> **TASK**
Match the string "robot" against each line below, and copy every line that matches.

> **EXERCISE INPUT**
+++

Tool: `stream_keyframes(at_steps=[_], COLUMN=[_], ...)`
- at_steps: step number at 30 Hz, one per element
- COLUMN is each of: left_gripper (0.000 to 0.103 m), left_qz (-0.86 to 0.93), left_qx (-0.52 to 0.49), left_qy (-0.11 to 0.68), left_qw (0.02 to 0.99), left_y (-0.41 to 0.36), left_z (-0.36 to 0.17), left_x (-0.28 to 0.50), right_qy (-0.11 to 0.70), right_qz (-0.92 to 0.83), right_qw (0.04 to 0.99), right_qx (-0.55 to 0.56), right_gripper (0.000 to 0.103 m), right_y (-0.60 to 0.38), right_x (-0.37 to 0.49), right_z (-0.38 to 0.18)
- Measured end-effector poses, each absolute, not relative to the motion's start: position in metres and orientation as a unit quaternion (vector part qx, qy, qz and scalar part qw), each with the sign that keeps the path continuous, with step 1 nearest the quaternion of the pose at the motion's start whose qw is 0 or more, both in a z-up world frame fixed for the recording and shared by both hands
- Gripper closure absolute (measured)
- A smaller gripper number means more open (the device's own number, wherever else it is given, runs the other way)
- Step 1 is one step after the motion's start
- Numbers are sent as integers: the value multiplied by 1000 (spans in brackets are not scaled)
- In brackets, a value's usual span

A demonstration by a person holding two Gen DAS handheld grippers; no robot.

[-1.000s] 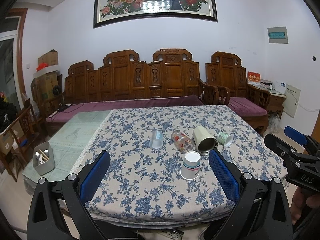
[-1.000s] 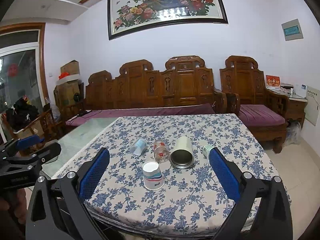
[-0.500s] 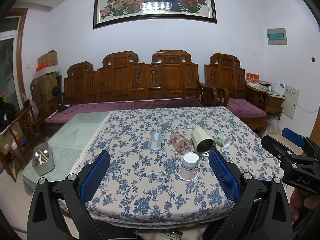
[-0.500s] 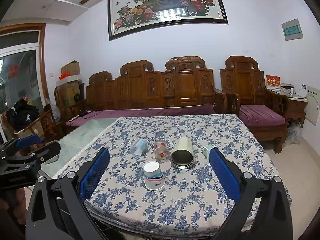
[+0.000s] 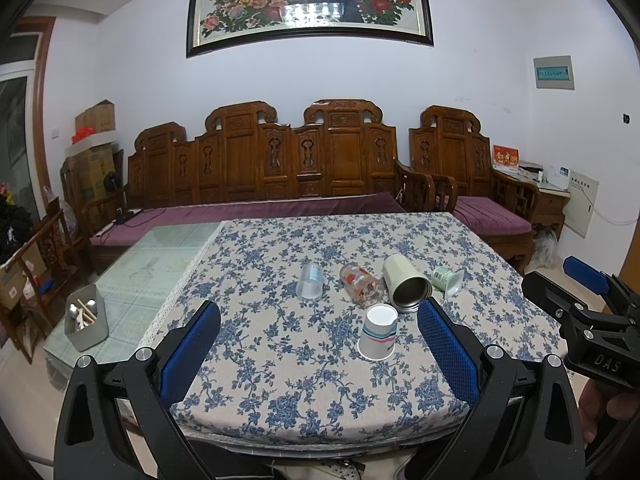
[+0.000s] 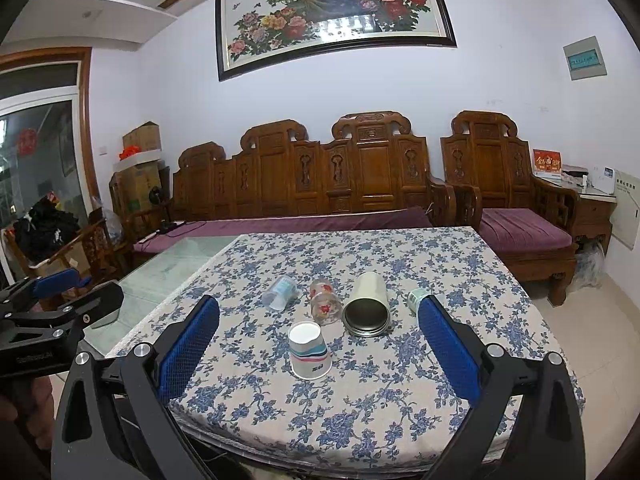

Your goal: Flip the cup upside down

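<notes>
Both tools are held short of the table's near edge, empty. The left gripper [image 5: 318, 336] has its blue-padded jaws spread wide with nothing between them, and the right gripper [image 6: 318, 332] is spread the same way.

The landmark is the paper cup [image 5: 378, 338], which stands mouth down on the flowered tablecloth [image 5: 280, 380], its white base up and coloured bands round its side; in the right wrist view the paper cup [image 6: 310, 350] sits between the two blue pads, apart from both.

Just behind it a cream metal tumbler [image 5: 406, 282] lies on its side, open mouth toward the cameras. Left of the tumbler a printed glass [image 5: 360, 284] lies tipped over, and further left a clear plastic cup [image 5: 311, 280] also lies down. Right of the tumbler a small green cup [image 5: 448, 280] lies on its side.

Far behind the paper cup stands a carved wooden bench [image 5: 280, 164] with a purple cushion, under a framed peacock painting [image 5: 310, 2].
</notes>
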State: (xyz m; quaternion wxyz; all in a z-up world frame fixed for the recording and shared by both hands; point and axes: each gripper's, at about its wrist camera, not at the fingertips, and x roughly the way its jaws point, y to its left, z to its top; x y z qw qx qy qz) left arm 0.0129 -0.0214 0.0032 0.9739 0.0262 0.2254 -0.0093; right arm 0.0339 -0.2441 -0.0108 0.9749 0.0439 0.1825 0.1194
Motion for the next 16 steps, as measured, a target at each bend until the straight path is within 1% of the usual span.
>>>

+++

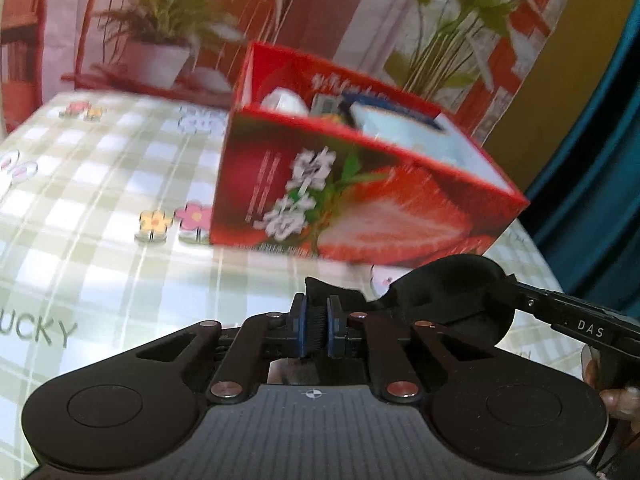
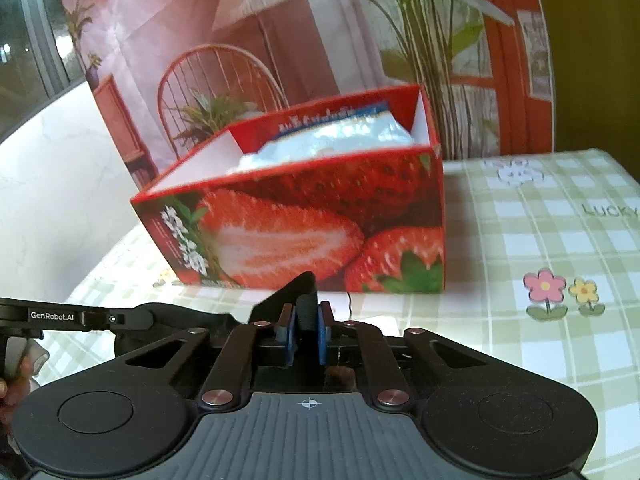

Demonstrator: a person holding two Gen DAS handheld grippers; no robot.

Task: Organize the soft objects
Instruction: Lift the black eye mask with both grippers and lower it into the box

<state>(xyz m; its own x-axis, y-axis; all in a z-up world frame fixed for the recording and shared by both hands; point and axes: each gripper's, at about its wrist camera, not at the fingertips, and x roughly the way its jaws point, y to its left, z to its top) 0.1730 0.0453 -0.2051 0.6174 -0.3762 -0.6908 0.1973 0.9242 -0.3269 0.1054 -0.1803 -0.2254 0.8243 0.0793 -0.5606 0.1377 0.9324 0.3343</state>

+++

> **RESPONSE**
A demonstration by a person holding two Gen DAS handheld grippers; no robot.
Demonstrator: a person holding two Gen DAS handheld grippers; no robot.

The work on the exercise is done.